> **Requirement**: Please retype, unchanged, each line from the top of the material below through the line where "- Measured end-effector" appears.

> **Provided records**:
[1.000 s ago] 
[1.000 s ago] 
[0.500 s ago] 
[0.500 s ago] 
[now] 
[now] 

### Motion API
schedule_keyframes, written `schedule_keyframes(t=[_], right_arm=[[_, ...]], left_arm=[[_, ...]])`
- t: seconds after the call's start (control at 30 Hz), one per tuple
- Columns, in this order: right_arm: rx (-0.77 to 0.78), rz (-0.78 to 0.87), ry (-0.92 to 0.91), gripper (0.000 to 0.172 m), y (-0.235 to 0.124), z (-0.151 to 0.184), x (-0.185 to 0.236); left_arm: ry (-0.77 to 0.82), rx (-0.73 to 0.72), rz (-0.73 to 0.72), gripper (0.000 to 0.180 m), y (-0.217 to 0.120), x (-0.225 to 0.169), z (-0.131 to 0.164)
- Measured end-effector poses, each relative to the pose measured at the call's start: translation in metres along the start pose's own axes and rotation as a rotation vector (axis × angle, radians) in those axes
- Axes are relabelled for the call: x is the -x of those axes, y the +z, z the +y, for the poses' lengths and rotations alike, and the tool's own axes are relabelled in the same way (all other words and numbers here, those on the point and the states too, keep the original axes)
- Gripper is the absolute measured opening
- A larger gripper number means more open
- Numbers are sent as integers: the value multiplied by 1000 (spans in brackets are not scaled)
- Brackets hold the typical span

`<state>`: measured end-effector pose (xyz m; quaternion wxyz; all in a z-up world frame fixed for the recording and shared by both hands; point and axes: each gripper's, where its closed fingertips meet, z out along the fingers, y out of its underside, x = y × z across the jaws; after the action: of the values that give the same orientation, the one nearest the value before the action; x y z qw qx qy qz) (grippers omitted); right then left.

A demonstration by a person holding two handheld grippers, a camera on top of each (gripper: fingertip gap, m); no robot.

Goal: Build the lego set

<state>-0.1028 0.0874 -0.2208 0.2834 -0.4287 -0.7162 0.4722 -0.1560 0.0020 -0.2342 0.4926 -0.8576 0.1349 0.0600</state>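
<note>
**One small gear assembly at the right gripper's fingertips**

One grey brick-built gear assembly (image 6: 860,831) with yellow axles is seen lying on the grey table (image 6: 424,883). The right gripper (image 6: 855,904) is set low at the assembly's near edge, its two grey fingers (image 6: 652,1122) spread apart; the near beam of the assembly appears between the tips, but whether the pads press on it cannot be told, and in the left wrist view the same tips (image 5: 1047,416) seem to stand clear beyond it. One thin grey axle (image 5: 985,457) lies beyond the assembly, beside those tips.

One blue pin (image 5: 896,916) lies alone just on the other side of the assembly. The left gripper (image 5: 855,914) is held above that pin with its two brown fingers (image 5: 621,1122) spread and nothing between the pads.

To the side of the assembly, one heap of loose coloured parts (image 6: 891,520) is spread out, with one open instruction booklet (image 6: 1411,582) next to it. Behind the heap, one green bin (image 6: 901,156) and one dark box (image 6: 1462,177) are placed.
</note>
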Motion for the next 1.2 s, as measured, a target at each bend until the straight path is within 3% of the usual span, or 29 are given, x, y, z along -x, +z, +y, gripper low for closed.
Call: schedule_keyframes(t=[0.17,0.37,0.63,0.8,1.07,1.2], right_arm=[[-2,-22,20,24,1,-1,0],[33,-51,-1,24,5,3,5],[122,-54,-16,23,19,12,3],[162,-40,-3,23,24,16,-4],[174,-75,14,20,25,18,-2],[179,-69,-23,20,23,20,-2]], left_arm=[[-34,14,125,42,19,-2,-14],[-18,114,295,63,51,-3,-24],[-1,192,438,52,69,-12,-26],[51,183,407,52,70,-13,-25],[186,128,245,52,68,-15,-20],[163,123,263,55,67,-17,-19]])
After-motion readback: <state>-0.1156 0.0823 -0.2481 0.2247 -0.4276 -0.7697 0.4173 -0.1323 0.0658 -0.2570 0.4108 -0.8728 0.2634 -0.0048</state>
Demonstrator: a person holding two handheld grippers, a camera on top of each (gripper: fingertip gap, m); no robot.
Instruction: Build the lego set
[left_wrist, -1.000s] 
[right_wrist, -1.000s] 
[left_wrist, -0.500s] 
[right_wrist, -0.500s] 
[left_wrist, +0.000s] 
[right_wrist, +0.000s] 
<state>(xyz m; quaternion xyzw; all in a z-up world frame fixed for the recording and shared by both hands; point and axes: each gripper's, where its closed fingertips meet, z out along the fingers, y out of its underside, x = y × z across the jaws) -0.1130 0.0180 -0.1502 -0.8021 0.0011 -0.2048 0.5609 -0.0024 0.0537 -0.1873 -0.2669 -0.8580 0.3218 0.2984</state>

> **Result for this exercise**:
[1.000 s ago] 
[1.000 s ago] 
[0.500 s ago] 
[0.500 s ago] 
[now] 
[now] 

### Motion API
schedule_keyframes, written `schedule_keyframes(t=[_], right_arm=[[_, ...]], left_arm=[[_, ...]])`
- t: seconds after the call's start (control at 30 Hz), one per tuple
- Columns, in this order: right_arm: rx (-0.77 to 0.78), rz (-0.78 to 0.87), ry (-0.92 to 0.91), gripper (0.000 to 0.172 m), y (-0.235 to 0.124), z (-0.151 to 0.184), x (-0.185 to 0.236); left_arm: ry (-0.77 to 0.82), rx (-0.73 to 0.72), rz (-0.73 to 0.72), gripper (0.000 to 0.180 m), y (-0.217 to 0.120), x (-0.225 to 0.169), z (-0.131 to 0.164)
- Measured end-effector poses, each relative to the pose measured at the call's start: translation in metres along the start pose's own axes and rotation as a rotation vector (axis × angle, radians) in those axes

This output contains the full answer.